Lawmakers have voted to introduce an updated Pharmacy Bill to replace outdated legislation that has been in place for 45 years.
Health and Wellness Minister Sabrina Turner presented the bill to Parliament on Tuesday, pointing out that the current Pharmacy Act, enacted in 1979, was well past its prime.
“To say that this piece of legislation is no longer fit for purpose is an understatement,” she said.
She noted that the Office of the Auditor General, in a November 2021 audit report on the Health Services Authority’s outpatient pharmacy services, had recommended the Pharmacy Act be updated.
That audit report also recommended that a new national strategy for health should be devised. Turner said this strategy was now under way.
She said the pharmacy industry in Cayman had been consulted over the legislative changes and were in support of the amendments.
“The aim is to close unintended gaps and prevent conflicting provisions that currently exist and provide a legal framework for the proper regulation of the pharmacy profession and safety of the people of the Cayman Islands,” she said.
The proposed amendments include the creation of new offences, including the manufacture of medicine without a manufacturing licence; the wholesale of a medicine without a wholesale licence; and the importing, selling by wholesale, dispensing, prescribing, administering or manufacturing of a non-approved medicine.
The legislation, for the first time, allows for the manufacture of medicines in the Cayman Islands.

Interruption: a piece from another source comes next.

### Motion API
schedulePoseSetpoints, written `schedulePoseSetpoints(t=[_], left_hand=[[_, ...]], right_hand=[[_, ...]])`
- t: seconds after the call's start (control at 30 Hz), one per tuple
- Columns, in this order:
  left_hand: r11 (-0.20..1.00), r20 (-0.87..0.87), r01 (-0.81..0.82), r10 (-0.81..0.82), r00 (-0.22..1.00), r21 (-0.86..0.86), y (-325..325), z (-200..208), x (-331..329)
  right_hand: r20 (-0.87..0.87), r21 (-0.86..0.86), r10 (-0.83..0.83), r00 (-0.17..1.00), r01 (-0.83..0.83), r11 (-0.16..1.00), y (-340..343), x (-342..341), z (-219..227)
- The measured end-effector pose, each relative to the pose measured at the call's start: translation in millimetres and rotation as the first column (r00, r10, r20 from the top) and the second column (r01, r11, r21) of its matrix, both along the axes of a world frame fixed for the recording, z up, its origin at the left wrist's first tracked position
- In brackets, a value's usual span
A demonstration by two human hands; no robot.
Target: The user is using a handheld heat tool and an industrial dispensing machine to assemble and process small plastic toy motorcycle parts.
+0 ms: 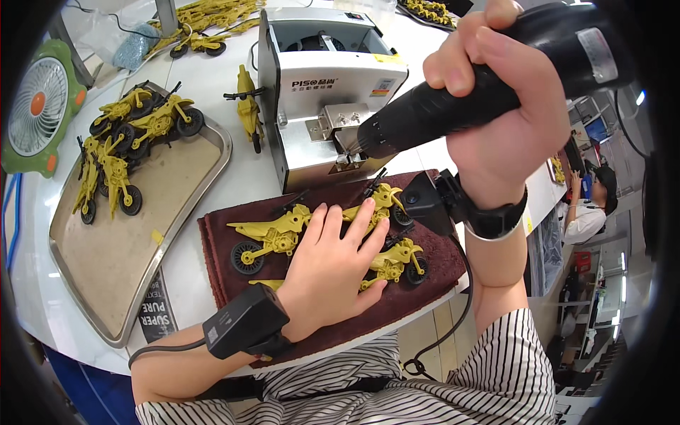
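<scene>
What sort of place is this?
Probably a small toy assembly workshop. Many identical yellow toy motorcycles are heaped on a metal tray, the right hand holds a black power tool, and a tape dispenser machine stands on the white bench.

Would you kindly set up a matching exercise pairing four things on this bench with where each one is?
Things:
1. black handheld power tool
2. dark brown towel
3. metal tray
4. small green fan

Places:
A. far left edge of the table
B. under the left hand and yellow toy motorcycles
C. in the grip of the right hand
D. left of the towel, holding a pile of yellow motorcycles

Pairs: 1-C, 2-B, 3-D, 4-A
</scene>
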State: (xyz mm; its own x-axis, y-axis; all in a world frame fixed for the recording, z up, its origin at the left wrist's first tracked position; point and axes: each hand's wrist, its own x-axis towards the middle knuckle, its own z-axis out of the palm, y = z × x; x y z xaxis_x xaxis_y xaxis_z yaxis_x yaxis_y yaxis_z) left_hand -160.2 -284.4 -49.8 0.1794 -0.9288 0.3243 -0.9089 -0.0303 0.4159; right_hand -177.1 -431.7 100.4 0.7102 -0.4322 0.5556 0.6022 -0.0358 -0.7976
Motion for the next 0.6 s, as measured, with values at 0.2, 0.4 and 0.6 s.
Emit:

The revised legislation would no longer require the Pharmacy Council to approve each individual medicine. Instead, the council can approve medicines if they meet specified requirements, such as if a corresponding authority of another country, prescribed by the regulations, approves it.
It also creates provisions for non-approved medicines to be authorised in exceptional circumstances or for a certain duration, as well as emergency-use authorisation, to be issued by Cabinet in the event of a national health emergency.
The law bans internet and mail-order pharmacies that have no physical presence on island.
The bill also authorises pharmacists to dispense prescription-only medicine, “if they do so in accordance with a prescription issued within the previous 12 months (or another prescribed period), and, in the case of a narcotic, in compliance with the requirements of the regulations”.
There are exceptions to this clause for prescribers dispensing to patients under a dispensing licence, for veterinary surgeons dispensing within their scope of practice, and pharmacists dispensing an emergency supply of medicine in specified, restricted circumstances.
The bill also bars the dispensing of samples of prescription-only medicines, except in accordance with the regulations.
The legislation also provides a mechanism whereby the Pharmacy Council can appoint inspectors to enforce the provisions outlined in the Pharmacy Act. Those inspectors would have the powers of entry, search, seizure and inspection. However, they would only be allowed to enter a residence if the owner gives them permission. If consent to entry is denied, the inspector must obtain a warrant from a magistrate.
Leader of the Opposition Roy McTaggart said his party supported the bill, which he said had been “too long in coming”.
Bodden Town West MP and independent opposition member Chris Saunders also noted that this updated legislation was “long overdue”, while Newlands MP and independent opposition member Wayne Panton congratulated Turner for pushing the legislation through to completion.